Loss of Knowledge– Historically
When we think of knowledge lost to time, great tragedies spring to mind. The Library of Alexandria burning in flames. Mayan codices and advancements were burned by Spaniards. The Sack of Bagdad and the libraries were reduced to dust as a result. Historic losses like these have been seared into the memories of all people that came after them, each held by history as poignant warnings to preserve knowledge however we can.
In fact, the worry of lost knowledge has led to fantastical legends about ways knowledge can be preserved – including one about Yale’s Beinecke Library, where a plethora of rare and ancient books reside. The myth alleges that the library’s modern-day fire-prevention system sucks the oxygen from rooms as soon as flames are detected, saving all the manuscripts but killing all the people inside its walls.
Thankfully this is not true. Instead, a combination of Halon and Inergen gasses lowers the percentage of oxygen around book stacks, but not enough to kill anyone.

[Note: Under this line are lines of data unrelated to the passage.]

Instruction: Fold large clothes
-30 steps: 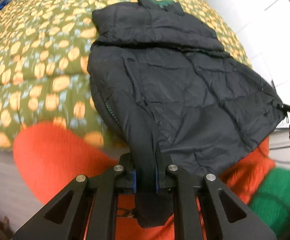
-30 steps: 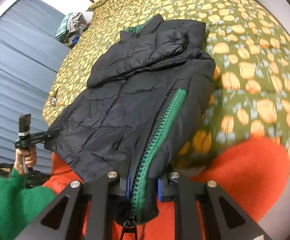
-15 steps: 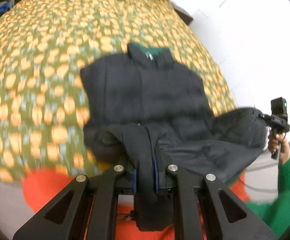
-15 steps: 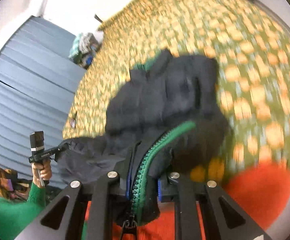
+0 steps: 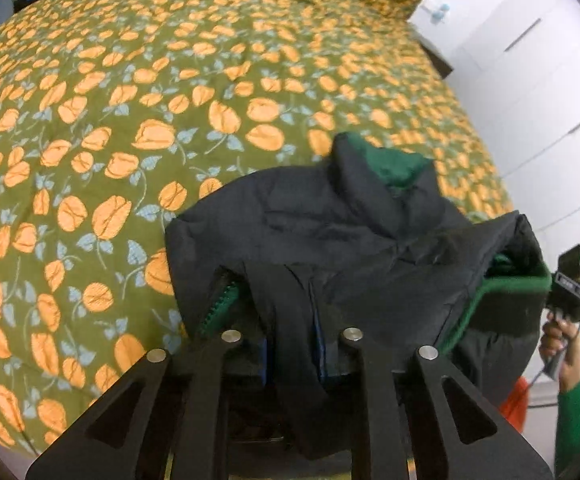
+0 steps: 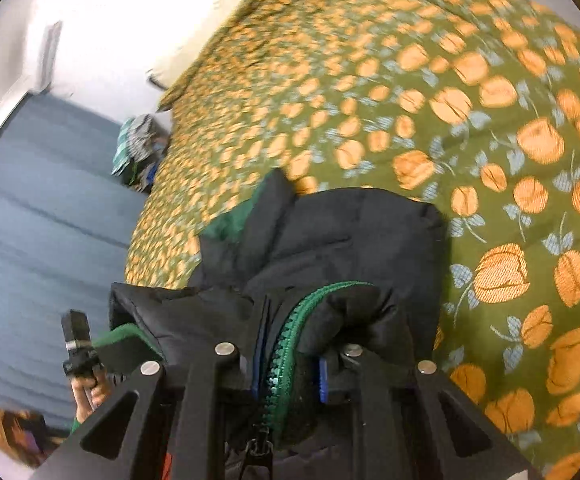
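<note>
- a black quilted puffer jacket with green lining (image 5: 330, 236) lies on the bed's olive bedspread printed with orange flowers (image 5: 110, 128), its collar (image 5: 370, 184) pointing away from the person and its lower half doubled up toward that collar.
- the left gripper (image 5: 292, 354) has a black strip of the hem between its fingers; the jaws are narrow and just opening, and the cloth looks barely pinched now.
- the right gripper (image 6: 288, 364) has the hem corner with the chunky green plastic zipper (image 6: 290, 336) between its fingers; these jaws too are narrow and starting to open, the fabric bunched between them.
- in the left camera's view the person's other hand in a green sleeve (image 5: 562, 344) shows at the far right, holding its tool.
- handling, as i'd judge it: the jacket looks light and puffy, soft all through, with a slick shell that would slide over itself and spring back from a fold unless pressed flat.
- the zipper edge and the hem seams seem the firmest parts, so those corners are the best places to take hold; a pinch in the middle of a padded panel would likely slip.
- nothing fragile here, though the zipper pull (image 6: 256, 446) dangling by the right gripper might snag.
</note>
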Motion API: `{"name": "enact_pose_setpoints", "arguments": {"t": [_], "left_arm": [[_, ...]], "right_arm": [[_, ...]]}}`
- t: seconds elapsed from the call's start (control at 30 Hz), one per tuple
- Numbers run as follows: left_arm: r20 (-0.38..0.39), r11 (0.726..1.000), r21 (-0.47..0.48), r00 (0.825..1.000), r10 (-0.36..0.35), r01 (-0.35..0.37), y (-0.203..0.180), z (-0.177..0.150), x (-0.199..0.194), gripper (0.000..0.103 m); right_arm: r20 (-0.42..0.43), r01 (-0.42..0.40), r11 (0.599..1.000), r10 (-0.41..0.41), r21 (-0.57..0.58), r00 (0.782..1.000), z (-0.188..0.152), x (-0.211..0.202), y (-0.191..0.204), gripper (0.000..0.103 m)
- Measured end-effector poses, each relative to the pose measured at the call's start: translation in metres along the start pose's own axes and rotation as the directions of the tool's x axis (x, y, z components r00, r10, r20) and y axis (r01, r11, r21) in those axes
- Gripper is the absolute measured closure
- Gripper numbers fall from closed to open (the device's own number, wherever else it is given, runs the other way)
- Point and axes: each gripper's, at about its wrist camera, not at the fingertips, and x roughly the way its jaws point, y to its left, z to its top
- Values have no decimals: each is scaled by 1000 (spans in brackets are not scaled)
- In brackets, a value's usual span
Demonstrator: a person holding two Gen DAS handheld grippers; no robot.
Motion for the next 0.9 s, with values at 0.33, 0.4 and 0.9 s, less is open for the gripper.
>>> {"name": "enact_pose_setpoints", "arguments": {"t": [0.33, 0.4, 0.9], "left_arm": [[97, 954, -172, 968, -231, 245, 21, 32, -27, 3], [107, 949, -168, 962, -252, 267, 25, 36, -34, 3], [-23, 992, -11, 992, 123, -123, 22, 0, 54, 44]], "right_arm": [[65, -219, 941, 209, 256, 976, 19, 11, -37, 21], [87, -229, 946, 214, 228, 973, 24, 3, -30, 14], [14, 316, 918, -322, -240, 947, 14, 59, 2, 17]]}}
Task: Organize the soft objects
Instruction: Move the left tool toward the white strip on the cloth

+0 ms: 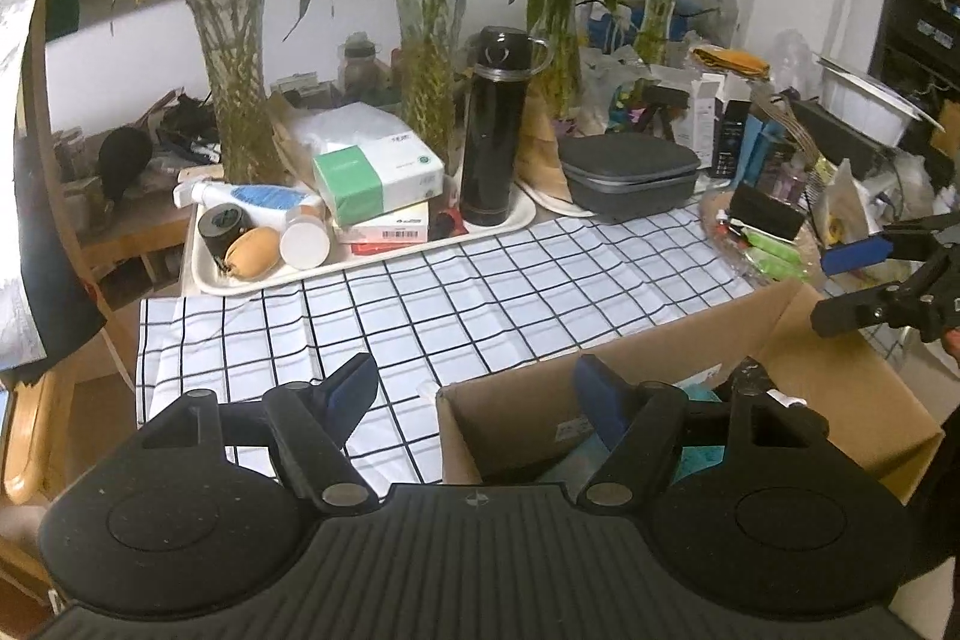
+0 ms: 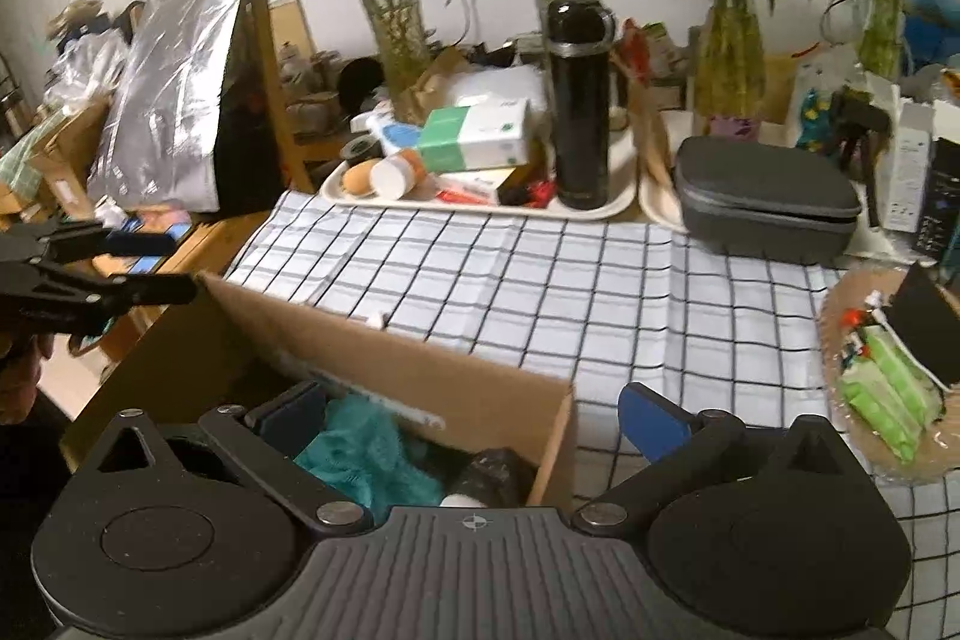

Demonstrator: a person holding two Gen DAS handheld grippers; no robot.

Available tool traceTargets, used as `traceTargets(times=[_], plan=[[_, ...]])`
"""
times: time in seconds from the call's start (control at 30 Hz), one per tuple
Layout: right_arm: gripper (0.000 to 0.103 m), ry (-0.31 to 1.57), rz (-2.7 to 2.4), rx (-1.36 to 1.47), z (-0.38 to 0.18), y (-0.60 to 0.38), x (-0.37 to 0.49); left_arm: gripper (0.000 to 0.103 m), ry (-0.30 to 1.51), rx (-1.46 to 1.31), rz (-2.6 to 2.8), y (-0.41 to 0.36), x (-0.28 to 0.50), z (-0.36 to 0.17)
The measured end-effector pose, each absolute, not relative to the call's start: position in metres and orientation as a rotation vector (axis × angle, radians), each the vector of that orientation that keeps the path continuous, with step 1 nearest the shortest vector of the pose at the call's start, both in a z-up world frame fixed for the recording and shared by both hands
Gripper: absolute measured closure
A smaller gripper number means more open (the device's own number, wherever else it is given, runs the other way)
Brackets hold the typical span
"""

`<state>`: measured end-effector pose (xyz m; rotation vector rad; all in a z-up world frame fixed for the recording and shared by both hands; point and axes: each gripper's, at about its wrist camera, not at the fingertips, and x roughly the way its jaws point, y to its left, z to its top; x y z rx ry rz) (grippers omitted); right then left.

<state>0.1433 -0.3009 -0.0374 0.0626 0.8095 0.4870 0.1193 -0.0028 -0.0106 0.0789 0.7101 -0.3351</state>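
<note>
An open cardboard box (image 1: 840, 388) stands at the near edge of the checked tablecloth (image 1: 480, 280); it also shows in the right wrist view (image 2: 456, 388). A teal fluffy soft object (image 2: 366, 460) and a black item (image 2: 492, 472) lie inside it. My left gripper (image 1: 474, 394) is open and empty over the box's left corner. My right gripper (image 2: 474, 418) is open and empty, straddling the box's right wall. Each gripper shows in the other's view: the right gripper (image 1: 840, 286), the left gripper (image 2: 168, 268).
A cream tray (image 1: 372, 250) at the back holds a black flask (image 1: 495, 124), a tissue box (image 1: 378, 178), bottles and tape. A grey case (image 1: 630, 172) stands to its right. Glass vases with bamboo (image 1: 240, 88) line the back. A woven basket of green packets (image 2: 888, 394) sits at the right.
</note>
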Motion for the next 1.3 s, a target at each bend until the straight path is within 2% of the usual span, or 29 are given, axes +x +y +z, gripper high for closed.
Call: traceTargets(times=[0.97, 1.3], plan=[[0.000, 0.669, 0.338, -0.053, -0.040, -0.307, 0.159, 0.031, 0.703, 0.044, -0.276, 0.010, 0.132, 0.002], [0.000, 0.689, 0.356, -0.089, -0.046, -0.297, 0.177, 0.031, 0.800, 0.051, -0.306, 0.007, 0.170, -0.017]])
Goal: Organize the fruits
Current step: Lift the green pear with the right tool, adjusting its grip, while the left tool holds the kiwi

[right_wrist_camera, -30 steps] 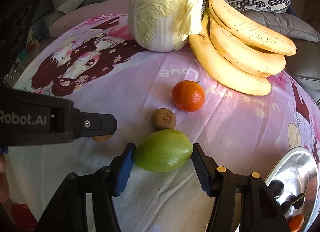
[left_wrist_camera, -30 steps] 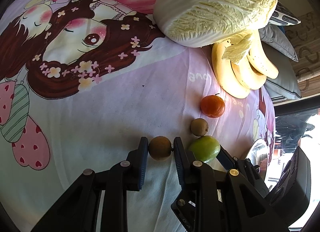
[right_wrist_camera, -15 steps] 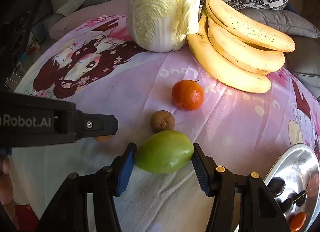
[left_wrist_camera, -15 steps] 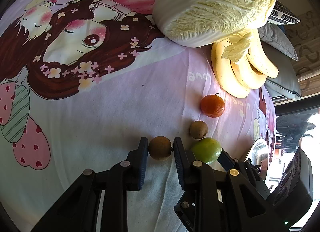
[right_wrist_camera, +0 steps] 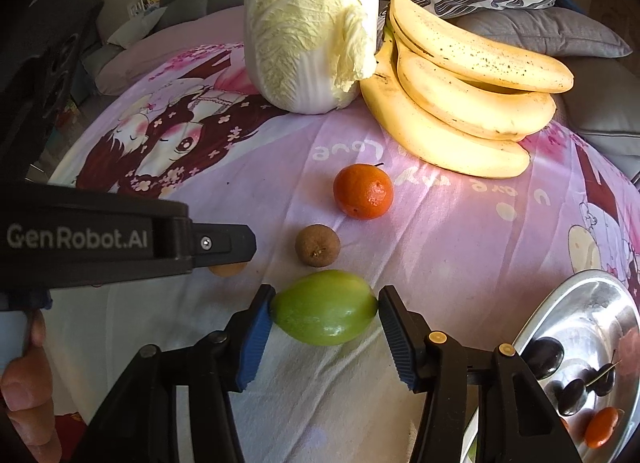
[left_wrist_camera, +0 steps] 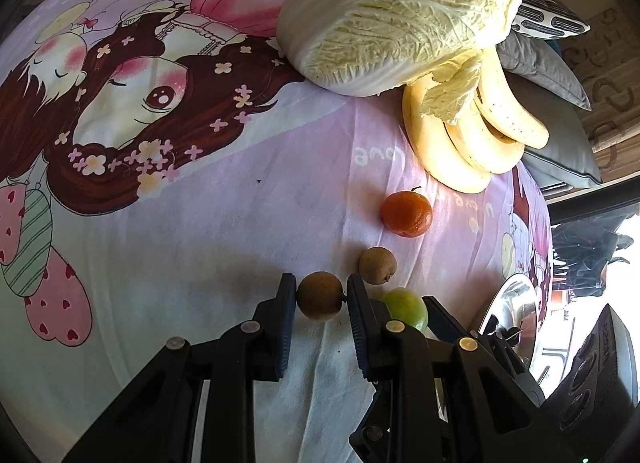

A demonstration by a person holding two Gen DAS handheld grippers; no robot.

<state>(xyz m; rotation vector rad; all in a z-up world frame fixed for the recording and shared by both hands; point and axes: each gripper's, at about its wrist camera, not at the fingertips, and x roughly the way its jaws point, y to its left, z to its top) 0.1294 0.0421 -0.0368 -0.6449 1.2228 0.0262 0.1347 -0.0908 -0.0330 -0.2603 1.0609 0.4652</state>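
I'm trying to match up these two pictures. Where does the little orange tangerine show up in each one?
Left wrist view: the tangerine lies right of centre on the pink printed cloth, just below the bananas.
Right wrist view: the tangerine lies near the centre, left of and below the bananas.
Shared landmark: the big pale cabbage sits at the top in both.

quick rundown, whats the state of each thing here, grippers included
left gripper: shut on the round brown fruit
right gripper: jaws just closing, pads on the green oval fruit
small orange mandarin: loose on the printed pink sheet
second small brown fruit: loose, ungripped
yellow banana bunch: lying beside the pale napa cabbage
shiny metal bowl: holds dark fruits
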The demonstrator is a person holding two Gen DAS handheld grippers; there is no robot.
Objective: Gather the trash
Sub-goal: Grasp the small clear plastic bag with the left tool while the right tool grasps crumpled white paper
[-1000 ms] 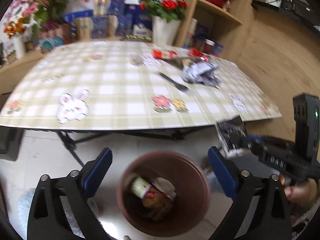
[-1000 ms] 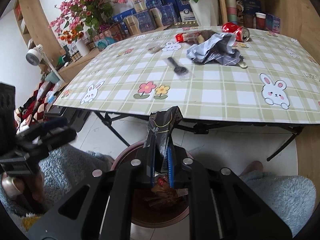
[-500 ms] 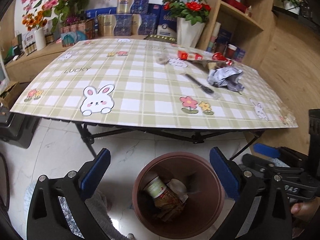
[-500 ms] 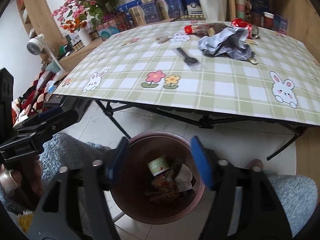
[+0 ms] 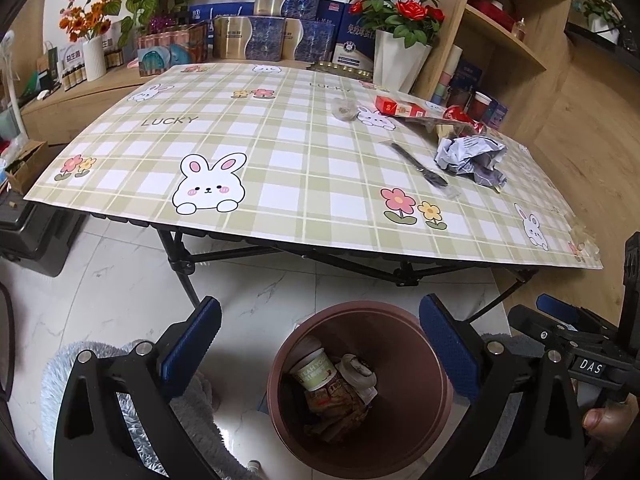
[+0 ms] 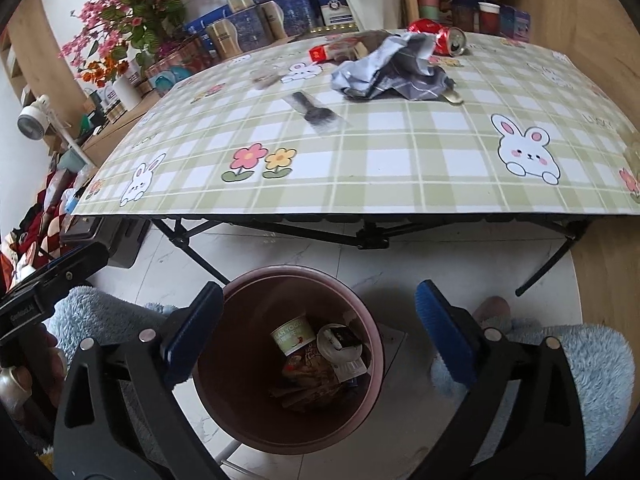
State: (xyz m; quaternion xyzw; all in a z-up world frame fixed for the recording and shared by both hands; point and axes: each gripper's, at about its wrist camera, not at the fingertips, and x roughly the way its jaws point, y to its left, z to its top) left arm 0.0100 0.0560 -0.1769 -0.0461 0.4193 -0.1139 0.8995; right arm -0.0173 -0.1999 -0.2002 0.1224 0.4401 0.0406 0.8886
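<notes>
A brown trash bin (image 5: pixel 404 322) stands on the floor below the table's near edge; it also shows in the right wrist view (image 6: pixel 240 408). It holds a yogurt cup (image 6: pixel 292 334) and wrappers. My left gripper (image 5: pixel 320 344) is open and empty above the bin. My right gripper (image 6: pixel 316 332) is open and empty above the bin. On the table lie a crumpled grey bag (image 5: pixel 470 156), a black plastic fork (image 5: pixel 420 166), a red packet (image 5: pixel 398 106) and a crushed red can (image 6: pixel 440 36).
The green checked table (image 5: pixel 280 152) has folding black legs (image 5: pixel 180 264). Flower vases and boxes (image 5: pixel 276 28) stand behind it, wooden shelves at the right. A fluffy blue fabric (image 6: pixel 572 352) lies beside the bin on the white tiled floor.
My right gripper opened and let go of the dark wrapper, which now lies in the bin. Both grippers have pulled back a little from the table.
</notes>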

Still, this illustrates how seriously we take the loss of knowledge.
What is Knowledge Transfer?
Knowledge Transfer is a practical method for transitioning knowledge from one part of your business to another, passing the torch to the next generation. It is both a theory and a practice that secures your business from losing out on all the expertise the past generations have built up. Put simply- the workplace will suffer if the previous generation’s mastery of skills is not captured and passed on through knowledge transfer.
Effective knowledge transfer includes dealing with explicit knowledge, which is easy to document and communicate, and tacit knowledge, which provides know-how and problem-solving skills that are harder to articulate. A well-rounded knowledge transfer plan involves various steps in the knowledge transfer process, such as onboarding new team members and sharing new knowledge to ensure a successful knowledge transfer. Remember, knowledge transfer, as part of knowledge management, ensures that knowledge sharing occurs across generations.
Urgent Need For Knowledge Preservation and Transfer
Tragedy isn’t the only way civilizations begin to lose their acquired knowledge over time. One of the most prevalent ways is much more benign and simpler; when the old masters of a craft retire, if they haven’t passed on their wisdom, it retires with them.
Knowledge transfer is a significant issue affecting businesses in the United States now with the departure of the baby boomer generation from the workforce. Baby boomers made up 34% of the workforce in 2018, and each will have reached retirement age by 2030. This means that there will be fewer experienced employees in the workplace to fill the roles left by these experts.
As baby boomers retire, they will take with them years of organizational knowledge accumulated from the decades of experience spent working in their respective fields.
This loss of institutional knowledge can be particularly challenging for organizations, which will struggle to maintain productivity and efficiency without them and see a widening of a skills gap emerging.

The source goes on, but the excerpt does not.